UM DEDO DE PROSA
As cooperativas são o orgulho dos agricultores. Mesmo sabendo que a participação da maioria se limita a compra de insumos e entrega de produtos, o homem do campo compreende que a cooperativa está mais próxima da produção do que qualquer outra meio de comércio.
Além disso, o conceito histórico do cooperativismo é algo sagrado pela sua origem e pelas necessidades que levam grupos de produtores a se unirem contra a usurpação dos seus interesses. Portanto, a palavra cooperativa - no sentido da partilha, da divisão, da convergência de interesses e, sobretudo, no sentido de unir forças - é uma palavra agradável. É algo que cai bem para todos.
As cooperativas são referência e segurança na sua região, ainda que dirigidas sempre pelos mesmos grupos que se eternizam no comando sem alternâncias significativas (as renovações são sempre parciais). Mesmo assim, uma cooperativa é um ponto de apoio à comunidade. Afinal, se ''os mesmos de sempre'' não querem largar o osso, cabe à base reivindicar espaços nos cargos diretivos.
Tudo isso é para defender a ideia de que cooperativas são a grande força da produção agrícola e agroindustrial. E quanto mais fortes, melhor. Porque cooperativas sólidas encurtam o caminho entre produção e consumo.

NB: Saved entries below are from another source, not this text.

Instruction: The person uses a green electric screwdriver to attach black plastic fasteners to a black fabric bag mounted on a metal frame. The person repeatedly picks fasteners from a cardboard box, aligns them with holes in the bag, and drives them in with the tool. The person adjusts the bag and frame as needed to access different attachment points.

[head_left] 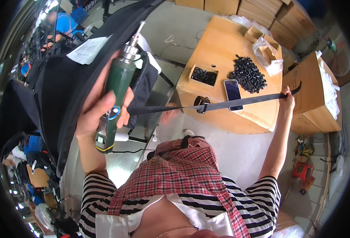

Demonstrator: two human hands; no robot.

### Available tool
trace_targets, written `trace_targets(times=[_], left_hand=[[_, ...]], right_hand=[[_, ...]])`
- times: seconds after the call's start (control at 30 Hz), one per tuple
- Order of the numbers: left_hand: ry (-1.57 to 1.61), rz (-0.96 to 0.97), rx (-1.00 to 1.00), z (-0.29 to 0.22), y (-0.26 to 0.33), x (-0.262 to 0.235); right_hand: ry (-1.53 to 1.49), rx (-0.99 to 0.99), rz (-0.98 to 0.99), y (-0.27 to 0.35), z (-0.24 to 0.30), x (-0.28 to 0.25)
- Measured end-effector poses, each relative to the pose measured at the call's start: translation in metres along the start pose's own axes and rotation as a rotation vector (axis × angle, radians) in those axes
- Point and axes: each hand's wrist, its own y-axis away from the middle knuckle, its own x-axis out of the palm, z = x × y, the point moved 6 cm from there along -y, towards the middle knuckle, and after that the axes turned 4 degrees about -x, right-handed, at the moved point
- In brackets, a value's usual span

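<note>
My left hand (97, 105) is closed around a green electric screwdriver (121, 77), whose metal bit points up and away. Large black fabric (61, 91) with a white paper sheet (88, 50) on it lies behind and left of that hand. From the fabric side a black webbing strap (250, 101) runs right, stretched nearly straight, with a black plastic buckle (201, 104) partway along. Near the strap's far right end, my right hand (287, 100) pinches it, and a short tail sticks out beyond the fingers.
Below the strap stands a large carton (210, 43) holding a pile of small black parts (247, 74), a small box of similar parts (204, 76), a phone (233, 90) and a plastic bag (276, 66). Another carton (312, 99) stands right. A person in blue (65, 24) sits far left.
</note>
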Motion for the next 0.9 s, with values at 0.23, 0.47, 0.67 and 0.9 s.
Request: trace_targets(times=[0.23, 0.47, 0.67, 0.9], left_hand=[[-0.186, 0.052, -0.155, -0.002, 0.013, 0.013], [-0.035, -0.325, 0.063, -0.019, 0.058, 0.007], [-0.353, -0.511, 0.181, -0.071, 0.063, -0.006], [-0.476, -0.634, 0.194, -0.094, 0.067, -0.018]], right_hand=[[0.596, -0.183, -0.132, -0.054, -0.009, 0.037], [0.817, -0.274, -0.046, -0.089, -0.079, 0.077], [0.676, -0.106, 0.202, -0.115, -0.141, 0.119], [0.594, -0.059, 0.648, -0.033, -0.188, 0.241]])
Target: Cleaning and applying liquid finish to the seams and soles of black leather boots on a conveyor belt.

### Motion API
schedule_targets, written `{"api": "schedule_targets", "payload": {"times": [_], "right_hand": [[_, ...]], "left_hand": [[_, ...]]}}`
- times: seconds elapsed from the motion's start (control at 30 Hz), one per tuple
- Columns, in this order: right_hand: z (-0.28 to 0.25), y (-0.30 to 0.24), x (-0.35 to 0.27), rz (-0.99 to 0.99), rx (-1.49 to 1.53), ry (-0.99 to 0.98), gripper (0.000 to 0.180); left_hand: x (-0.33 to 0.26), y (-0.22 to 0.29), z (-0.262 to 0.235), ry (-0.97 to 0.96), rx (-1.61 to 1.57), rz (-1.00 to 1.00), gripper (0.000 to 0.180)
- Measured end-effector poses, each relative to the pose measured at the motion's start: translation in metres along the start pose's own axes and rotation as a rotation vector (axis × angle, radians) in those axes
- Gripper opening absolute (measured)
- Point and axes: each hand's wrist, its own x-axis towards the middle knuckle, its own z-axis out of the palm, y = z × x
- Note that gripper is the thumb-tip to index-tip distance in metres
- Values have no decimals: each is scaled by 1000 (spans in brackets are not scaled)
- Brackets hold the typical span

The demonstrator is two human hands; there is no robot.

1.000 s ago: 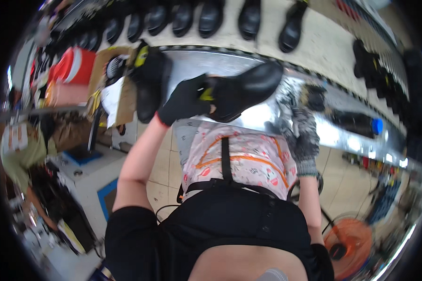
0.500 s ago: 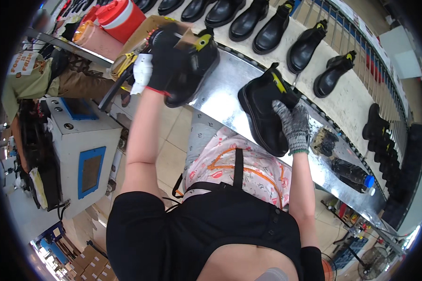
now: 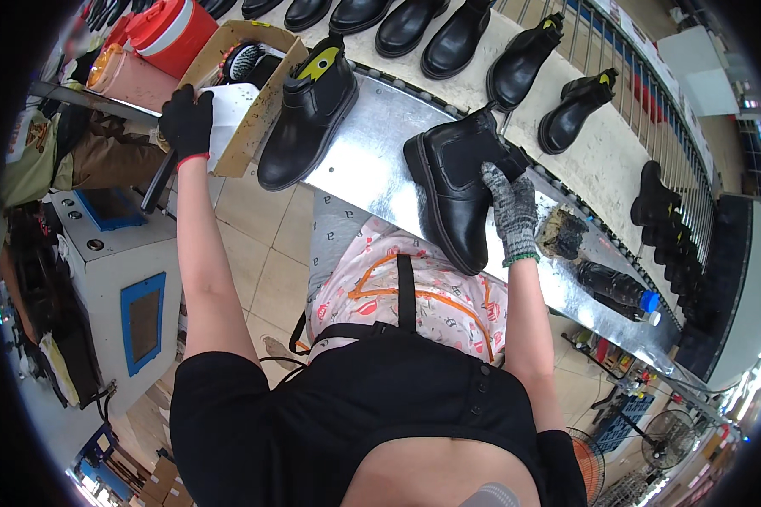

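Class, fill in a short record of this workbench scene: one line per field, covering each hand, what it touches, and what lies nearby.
Left hand: left hand in a black glove, on the white sheet at the cardboard box
Right hand: right hand in a grey knit glove, gripping the black boot
Surface: metal bench
Nearby: second boot standing on the bench; dark bottle with blue cap lying to the right

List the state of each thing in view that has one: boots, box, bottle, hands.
Left hand: black glove, gripping the cardboard box's edge.
Right hand: grey knit glove, gripping the near boot.
Near boot: on its side on the metal bench.
Second boot: upright, unheld.
Cardboard box: open.
Bottle: lying flat, capped.
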Motion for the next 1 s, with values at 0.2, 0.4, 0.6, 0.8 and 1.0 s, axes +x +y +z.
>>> {"api": "schedule_targets", "payload": {"times": [0.2, 0.4, 0.6, 0.8, 1.0], "right_hand": [[-3, 6, -1, -64, -47, 12, 44], [0, 5, 1, -71, -102, 12, 47], [2, 7, 2, -59, -104, 28, 50], [1, 21, 7, -72, -88, 49, 51], [0, -6, -5, -29, -157, 40, 50]], "left_hand": [[-26, 104, -80, 117, -710, -37, 17], [-102, 214, -39, -137, -1262, -21, 12], [-136, 249, -7, -302, -1320, 34, 11], [-125, 241, -3, -377, -1432, 283, 9], [-103, 234, -3, -451, -1302, 583, 10]]}}
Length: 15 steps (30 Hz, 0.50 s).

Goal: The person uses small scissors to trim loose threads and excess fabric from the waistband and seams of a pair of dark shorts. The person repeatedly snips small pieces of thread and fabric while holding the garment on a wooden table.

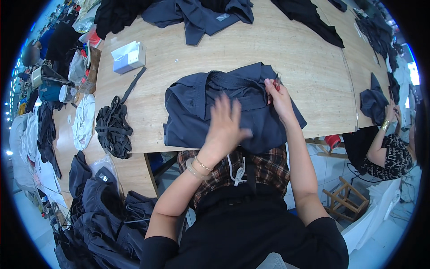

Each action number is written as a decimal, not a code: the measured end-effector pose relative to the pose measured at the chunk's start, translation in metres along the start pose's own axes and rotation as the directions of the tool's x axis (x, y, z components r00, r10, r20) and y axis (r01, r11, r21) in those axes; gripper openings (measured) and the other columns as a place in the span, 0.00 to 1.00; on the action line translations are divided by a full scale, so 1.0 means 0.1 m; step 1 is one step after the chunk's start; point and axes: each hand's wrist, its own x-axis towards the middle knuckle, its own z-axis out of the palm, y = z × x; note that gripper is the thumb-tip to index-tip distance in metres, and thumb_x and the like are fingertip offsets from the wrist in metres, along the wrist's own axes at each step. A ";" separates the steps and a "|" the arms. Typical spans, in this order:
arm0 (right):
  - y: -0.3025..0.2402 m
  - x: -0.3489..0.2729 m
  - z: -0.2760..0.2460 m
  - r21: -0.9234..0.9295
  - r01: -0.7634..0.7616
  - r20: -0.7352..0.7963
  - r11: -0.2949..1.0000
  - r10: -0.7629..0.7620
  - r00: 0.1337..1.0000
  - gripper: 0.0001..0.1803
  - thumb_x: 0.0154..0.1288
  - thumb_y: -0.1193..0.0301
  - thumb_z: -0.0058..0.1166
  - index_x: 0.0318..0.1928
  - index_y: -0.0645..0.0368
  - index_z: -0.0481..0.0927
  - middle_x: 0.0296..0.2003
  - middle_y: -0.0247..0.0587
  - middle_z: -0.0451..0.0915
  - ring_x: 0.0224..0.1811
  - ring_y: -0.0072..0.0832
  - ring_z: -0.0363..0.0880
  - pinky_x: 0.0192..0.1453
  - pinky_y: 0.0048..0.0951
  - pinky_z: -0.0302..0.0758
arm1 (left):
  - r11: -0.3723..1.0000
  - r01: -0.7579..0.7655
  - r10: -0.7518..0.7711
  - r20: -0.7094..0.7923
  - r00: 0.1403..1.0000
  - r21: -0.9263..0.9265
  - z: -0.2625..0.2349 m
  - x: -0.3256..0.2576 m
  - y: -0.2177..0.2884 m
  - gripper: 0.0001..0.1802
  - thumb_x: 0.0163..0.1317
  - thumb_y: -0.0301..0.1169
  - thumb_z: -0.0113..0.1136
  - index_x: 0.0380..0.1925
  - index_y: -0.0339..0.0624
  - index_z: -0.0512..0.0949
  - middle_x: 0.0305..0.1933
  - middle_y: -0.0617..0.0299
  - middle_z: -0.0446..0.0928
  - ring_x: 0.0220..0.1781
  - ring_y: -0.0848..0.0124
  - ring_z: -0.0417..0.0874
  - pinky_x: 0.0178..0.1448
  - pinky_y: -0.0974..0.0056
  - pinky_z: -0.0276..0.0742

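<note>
A dark navy garment point(264, 130) with a gathered, stitched waistband lies bunched at the table's near edge, right in front of me. Over its middle is my left hand point(224, 125), fingers spread and slightly blurred, with nothing in it; whether it touches the cloth I cannot tell. At the garment's upper right corner my right hand point(280, 99) is closed around a small red-handled tool point(277, 85). Its blades are mostly hidden, so its exact kind is unclear. The fingers of that hand are right against the cloth's edge.
On the wooden table point(156, 107) are a tissue box point(129, 57), a heap of black straps point(113, 127) and more dark garments point(201, 18) at the far side. Dark clothes point(103, 219) pile up at lower left. At right, another person point(389, 154) handles dark cloth near a wooden stool point(345, 199).
</note>
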 end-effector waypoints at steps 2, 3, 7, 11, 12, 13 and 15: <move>-0.01 -0.03 0.04 -0.002 -0.032 0.006 0.999 0.032 0.999 0.24 0.78 0.48 0.55 0.29 0.52 0.74 0.23 0.23 0.69 0.22 0.13 0.67 0.28 0.20 0.66 | 0.991 -0.077 0.041 0.299 0.953 0.109 0.14 -0.02 0.14 0.38 0.71 0.47 0.62 0.71 0.30 0.67 0.77 0.43 0.67 0.83 0.53 0.60 0.84 0.52 0.55; -0.01 0.02 0.02 0.007 -0.015 0.045 1.000 0.015 0.999 0.25 0.78 0.48 0.55 0.29 0.52 0.74 0.23 0.23 0.69 0.22 0.14 0.68 0.28 0.20 0.67 | 0.999 -0.030 0.036 0.233 0.972 -0.031 0.12 0.01 0.11 0.36 0.72 0.46 0.62 0.71 0.31 0.68 0.76 0.43 0.68 0.82 0.53 0.61 0.83 0.51 0.57; -0.02 0.02 -0.05 0.000 -0.059 0.037 0.998 0.059 0.998 0.25 0.78 0.48 0.55 0.29 0.52 0.74 0.23 0.23 0.69 0.23 0.14 0.68 0.29 0.21 0.67 | 0.817 0.092 -0.095 0.025 0.995 -0.570 -0.31 0.07 -0.03 0.31 0.72 0.43 0.61 0.69 0.35 0.72 0.74 0.41 0.71 0.79 0.51 0.68 0.79 0.48 0.65; -0.06 0.05 0.02 -0.012 -0.071 0.075 0.997 0.072 0.995 0.25 0.78 0.48 0.54 0.29 0.52 0.74 0.23 0.23 0.70 0.24 0.14 0.68 0.29 0.21 0.68 | 0.969 0.033 -0.025 -0.035 0.999 0.245 0.38 -0.02 -0.20 0.42 0.67 0.53 0.65 0.72 0.37 0.67 0.78 0.37 0.63 0.81 0.40 0.60 0.81 0.38 0.55; -0.07 0.04 0.03 -0.017 -0.084 0.066 0.996 0.085 0.994 0.25 0.78 0.48 0.54 0.29 0.52 0.74 0.24 0.23 0.70 0.24 0.14 0.68 0.29 0.21 0.68 | 0.961 -0.197 0.246 0.271 0.931 -0.196 0.37 -0.02 -0.13 0.40 0.69 0.50 0.64 0.72 0.37 0.67 0.78 0.42 0.65 0.81 0.47 0.62 0.80 0.38 0.56; -0.05 0.00 0.01 -0.019 -0.087 0.062 0.996 0.088 0.994 0.25 0.78 0.48 0.54 0.29 0.52 0.74 0.24 0.23 0.70 0.24 0.14 0.68 0.29 0.21 0.68 | 0.874 0.007 0.274 0.505 0.818 -0.486 0.17 0.04 0.05 0.37 0.70 0.49 0.63 0.71 0.37 0.68 0.75 0.44 0.69 0.79 0.49 0.65 0.80 0.39 0.56; -0.06 0.03 0.01 -0.013 -0.077 0.061 0.997 0.077 0.995 0.25 0.79 0.48 0.54 0.29 0.52 0.74 0.24 0.23 0.70 0.24 0.14 0.68 0.29 0.21 0.67 | 0.883 0.044 0.143 0.357 0.923 -0.468 0.02 0.11 0.13 0.32 0.71 0.45 0.62 0.69 0.38 0.70 0.69 0.48 0.75 0.75 0.51 0.71 0.79 0.40 0.58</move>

Rogamos a Deus que a crise na Corol não passe de mera especulação. E que não seja prenúncios de dificuldades generalizadas no setor. Mas uma coisa é certa: as cooperativas têm que descentralizar seus critérios de decisão e promover mudanças, dando chance para novas lideranças e fixando limites para reeleições.
H.Ramos Bezerra
A prosa de hoje é uma manifestação de apreço às cooperativas mas também é um recado em nome daqueles cooperados que nem sempre manifestam seus pensamentos e suas críticas construtivas. E, finalmente, uma sugestão: eleições, gente!